What is being asked:
Nothing outside the range below should be printed. Output exactly the lines from the line with "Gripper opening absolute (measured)" to the line with "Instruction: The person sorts", both included.

+++ Supplied material

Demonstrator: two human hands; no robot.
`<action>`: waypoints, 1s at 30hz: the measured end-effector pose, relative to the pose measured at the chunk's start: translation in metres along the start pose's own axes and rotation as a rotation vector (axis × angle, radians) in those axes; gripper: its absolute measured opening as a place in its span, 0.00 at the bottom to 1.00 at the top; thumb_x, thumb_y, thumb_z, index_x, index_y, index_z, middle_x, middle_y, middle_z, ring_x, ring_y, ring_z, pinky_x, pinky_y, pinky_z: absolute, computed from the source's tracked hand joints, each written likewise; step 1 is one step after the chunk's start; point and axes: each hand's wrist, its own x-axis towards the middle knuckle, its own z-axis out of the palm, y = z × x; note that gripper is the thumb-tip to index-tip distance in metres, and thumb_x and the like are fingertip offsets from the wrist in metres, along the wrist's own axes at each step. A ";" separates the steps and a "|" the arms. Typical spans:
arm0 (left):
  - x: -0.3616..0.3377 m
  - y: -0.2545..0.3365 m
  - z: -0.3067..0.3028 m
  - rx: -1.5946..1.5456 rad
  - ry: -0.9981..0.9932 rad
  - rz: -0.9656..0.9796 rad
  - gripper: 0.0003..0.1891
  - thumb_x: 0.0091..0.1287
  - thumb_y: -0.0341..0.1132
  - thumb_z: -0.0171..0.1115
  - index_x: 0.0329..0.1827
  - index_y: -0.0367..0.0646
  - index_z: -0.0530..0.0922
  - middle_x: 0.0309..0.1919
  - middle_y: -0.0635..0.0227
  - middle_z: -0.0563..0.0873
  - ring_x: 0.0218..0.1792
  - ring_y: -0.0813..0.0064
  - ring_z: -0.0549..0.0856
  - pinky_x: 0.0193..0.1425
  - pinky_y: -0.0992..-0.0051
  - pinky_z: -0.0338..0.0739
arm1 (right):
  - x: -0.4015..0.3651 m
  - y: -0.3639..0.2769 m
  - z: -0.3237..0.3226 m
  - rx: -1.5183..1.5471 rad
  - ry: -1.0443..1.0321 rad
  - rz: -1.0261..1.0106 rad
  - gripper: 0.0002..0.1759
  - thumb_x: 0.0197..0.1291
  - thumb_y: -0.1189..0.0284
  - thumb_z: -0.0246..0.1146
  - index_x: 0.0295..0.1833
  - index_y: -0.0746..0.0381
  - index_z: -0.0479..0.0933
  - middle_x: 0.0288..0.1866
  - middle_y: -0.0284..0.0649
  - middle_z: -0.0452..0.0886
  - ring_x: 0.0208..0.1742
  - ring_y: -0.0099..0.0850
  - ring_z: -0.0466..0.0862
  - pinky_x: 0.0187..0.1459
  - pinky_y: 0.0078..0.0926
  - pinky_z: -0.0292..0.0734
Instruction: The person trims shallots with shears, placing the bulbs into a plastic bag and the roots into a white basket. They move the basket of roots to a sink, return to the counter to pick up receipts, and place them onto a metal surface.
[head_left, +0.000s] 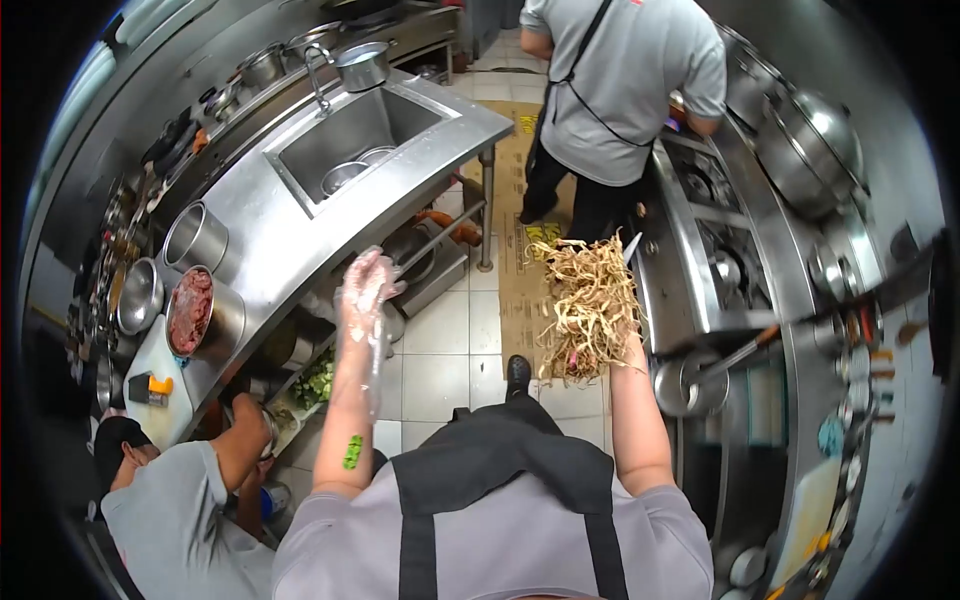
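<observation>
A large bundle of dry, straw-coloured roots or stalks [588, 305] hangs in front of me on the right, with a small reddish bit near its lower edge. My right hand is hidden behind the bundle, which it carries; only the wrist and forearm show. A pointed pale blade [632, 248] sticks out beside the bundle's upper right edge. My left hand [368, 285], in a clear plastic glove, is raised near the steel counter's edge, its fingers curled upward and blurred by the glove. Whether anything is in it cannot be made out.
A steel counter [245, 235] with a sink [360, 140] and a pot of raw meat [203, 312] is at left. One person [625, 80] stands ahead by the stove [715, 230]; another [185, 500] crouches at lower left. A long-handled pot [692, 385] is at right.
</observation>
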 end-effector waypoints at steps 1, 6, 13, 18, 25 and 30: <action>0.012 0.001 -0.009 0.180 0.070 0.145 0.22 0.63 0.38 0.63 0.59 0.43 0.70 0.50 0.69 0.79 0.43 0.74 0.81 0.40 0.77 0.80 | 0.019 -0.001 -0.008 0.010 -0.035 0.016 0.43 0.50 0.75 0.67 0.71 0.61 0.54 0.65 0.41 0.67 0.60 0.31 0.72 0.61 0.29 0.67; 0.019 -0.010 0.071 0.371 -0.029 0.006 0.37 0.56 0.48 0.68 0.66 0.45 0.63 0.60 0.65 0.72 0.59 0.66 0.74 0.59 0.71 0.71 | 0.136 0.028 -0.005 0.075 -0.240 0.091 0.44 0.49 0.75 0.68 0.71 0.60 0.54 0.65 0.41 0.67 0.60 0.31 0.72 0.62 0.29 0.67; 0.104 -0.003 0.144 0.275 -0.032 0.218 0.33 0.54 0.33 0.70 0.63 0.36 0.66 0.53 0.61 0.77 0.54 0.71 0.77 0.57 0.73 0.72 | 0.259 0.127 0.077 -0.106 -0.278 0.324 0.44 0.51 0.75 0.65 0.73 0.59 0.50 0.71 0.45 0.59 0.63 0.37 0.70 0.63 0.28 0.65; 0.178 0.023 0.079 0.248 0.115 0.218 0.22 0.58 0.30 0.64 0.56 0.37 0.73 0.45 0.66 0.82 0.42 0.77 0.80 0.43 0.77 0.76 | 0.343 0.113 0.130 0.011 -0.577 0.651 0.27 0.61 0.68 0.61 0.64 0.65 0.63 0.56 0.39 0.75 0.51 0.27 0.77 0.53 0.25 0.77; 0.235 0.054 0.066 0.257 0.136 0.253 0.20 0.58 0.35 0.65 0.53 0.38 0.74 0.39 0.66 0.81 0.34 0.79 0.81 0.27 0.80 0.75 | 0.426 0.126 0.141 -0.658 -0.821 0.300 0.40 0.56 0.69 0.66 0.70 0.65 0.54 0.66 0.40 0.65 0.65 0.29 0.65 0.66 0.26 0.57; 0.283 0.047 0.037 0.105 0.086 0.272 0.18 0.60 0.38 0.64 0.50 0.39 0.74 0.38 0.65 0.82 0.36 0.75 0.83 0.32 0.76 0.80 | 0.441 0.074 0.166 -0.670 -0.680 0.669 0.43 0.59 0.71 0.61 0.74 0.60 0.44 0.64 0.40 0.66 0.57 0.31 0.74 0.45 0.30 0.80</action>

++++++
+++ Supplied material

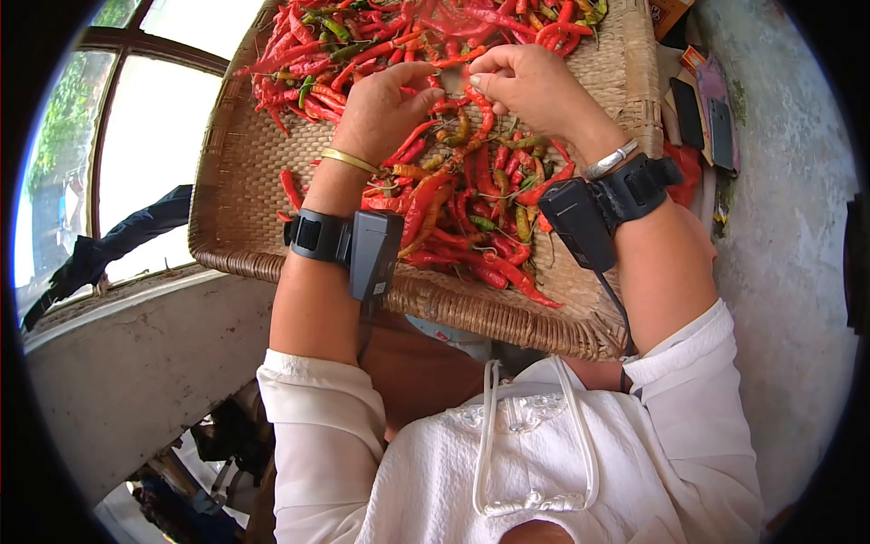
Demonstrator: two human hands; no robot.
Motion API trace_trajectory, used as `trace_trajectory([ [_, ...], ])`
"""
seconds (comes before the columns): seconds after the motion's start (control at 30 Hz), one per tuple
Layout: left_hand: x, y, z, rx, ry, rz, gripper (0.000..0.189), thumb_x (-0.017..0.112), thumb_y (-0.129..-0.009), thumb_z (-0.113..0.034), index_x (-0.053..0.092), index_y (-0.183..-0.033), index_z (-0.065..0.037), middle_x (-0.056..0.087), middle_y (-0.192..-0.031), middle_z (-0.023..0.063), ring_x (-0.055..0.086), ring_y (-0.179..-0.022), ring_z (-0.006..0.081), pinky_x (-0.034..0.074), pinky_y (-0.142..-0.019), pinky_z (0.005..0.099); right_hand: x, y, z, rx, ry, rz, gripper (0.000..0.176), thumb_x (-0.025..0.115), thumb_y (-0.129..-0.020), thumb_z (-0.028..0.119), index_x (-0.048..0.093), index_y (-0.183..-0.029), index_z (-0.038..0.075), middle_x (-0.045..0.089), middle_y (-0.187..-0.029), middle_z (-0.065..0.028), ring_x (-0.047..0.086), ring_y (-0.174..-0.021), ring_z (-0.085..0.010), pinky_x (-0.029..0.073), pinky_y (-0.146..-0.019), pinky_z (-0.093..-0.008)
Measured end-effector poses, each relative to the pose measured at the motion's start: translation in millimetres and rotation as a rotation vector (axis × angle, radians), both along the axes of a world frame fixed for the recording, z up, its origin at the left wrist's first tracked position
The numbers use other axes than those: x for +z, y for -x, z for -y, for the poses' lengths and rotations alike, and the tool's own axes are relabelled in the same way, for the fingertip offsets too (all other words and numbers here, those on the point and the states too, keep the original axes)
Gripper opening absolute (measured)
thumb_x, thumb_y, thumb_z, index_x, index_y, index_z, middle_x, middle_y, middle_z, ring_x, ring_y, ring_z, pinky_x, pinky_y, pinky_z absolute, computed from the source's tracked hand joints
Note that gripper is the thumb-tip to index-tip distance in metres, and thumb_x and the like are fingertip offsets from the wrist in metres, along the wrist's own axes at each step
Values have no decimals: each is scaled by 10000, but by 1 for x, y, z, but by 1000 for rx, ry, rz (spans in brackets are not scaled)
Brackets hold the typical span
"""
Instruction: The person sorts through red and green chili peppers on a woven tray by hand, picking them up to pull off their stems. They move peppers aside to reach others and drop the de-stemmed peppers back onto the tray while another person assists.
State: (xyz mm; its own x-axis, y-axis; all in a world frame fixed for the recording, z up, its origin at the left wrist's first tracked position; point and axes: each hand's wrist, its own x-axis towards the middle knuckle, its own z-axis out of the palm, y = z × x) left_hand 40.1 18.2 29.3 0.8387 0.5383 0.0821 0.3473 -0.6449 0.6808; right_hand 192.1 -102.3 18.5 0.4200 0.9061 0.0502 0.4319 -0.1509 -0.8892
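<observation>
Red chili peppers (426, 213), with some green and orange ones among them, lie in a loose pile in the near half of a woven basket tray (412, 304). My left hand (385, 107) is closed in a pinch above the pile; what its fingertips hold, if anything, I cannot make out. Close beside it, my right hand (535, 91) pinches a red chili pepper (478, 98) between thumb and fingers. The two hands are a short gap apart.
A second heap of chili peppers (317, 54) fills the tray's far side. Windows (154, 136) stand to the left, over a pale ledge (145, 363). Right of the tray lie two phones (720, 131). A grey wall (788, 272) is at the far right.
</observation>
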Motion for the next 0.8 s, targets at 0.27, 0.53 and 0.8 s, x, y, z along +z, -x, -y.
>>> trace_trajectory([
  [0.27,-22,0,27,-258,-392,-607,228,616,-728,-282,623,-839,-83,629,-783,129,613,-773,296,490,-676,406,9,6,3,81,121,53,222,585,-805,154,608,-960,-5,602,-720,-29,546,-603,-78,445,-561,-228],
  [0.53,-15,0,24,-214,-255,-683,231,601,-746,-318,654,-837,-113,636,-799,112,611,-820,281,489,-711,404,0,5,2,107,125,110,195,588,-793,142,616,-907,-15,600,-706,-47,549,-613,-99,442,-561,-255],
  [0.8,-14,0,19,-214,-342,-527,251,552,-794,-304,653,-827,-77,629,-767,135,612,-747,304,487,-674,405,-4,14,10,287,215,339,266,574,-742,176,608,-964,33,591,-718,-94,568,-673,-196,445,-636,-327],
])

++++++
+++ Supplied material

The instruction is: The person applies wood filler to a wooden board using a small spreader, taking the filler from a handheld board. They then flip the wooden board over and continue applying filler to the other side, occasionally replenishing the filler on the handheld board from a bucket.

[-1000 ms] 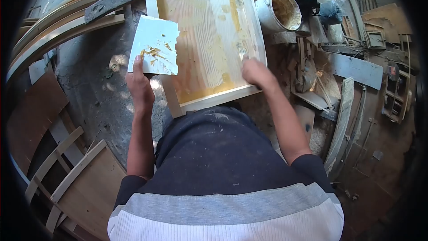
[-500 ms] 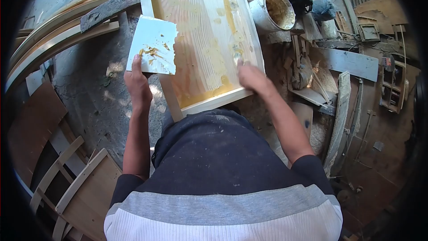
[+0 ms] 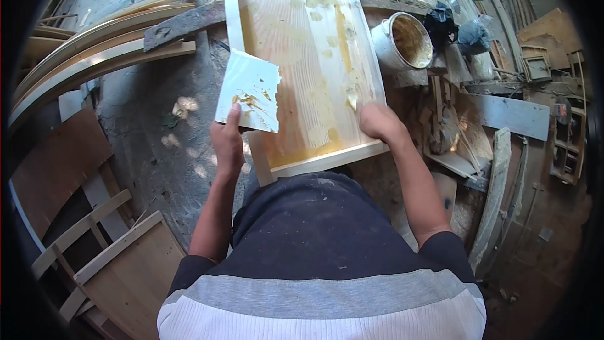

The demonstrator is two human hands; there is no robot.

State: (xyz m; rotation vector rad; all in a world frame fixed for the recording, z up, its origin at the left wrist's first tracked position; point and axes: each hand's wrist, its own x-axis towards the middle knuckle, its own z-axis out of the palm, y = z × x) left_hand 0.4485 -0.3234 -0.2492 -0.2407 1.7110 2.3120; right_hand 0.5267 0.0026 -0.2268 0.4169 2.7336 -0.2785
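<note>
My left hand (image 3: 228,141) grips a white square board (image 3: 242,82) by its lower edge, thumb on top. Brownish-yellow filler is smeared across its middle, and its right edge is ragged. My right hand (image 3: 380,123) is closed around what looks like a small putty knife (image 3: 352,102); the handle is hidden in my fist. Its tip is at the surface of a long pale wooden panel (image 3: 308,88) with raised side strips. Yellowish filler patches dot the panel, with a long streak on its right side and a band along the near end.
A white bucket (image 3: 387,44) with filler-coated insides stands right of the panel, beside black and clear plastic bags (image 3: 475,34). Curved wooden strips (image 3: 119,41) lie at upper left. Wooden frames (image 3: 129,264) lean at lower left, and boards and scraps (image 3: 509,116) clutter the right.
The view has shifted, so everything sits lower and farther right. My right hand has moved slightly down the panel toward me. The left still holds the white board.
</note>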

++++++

Reply:
Gripper opening absolute (measured)
thumb_x, thumb_y, thumb_z, index_x, index_y, index_z, middle_x, middle_y, middle_z, ring_x, ring_y, ring_z, pinky_x, pinky_y, pinky_z absolute, computed from the source's tracked hand joints
Note that gripper is the thumb-tip to index-tip distance in metres, and thumb_x and the like are fingertip offsets from the wrist in metres, along the wrist's own axes at each step
Values have no decimals: each is scaled by 10000, but by 1 for x, y, z, but by 1000 for rx, ry, rz (spans in brackets are not scaled)
Brackets hold the typical span
"""
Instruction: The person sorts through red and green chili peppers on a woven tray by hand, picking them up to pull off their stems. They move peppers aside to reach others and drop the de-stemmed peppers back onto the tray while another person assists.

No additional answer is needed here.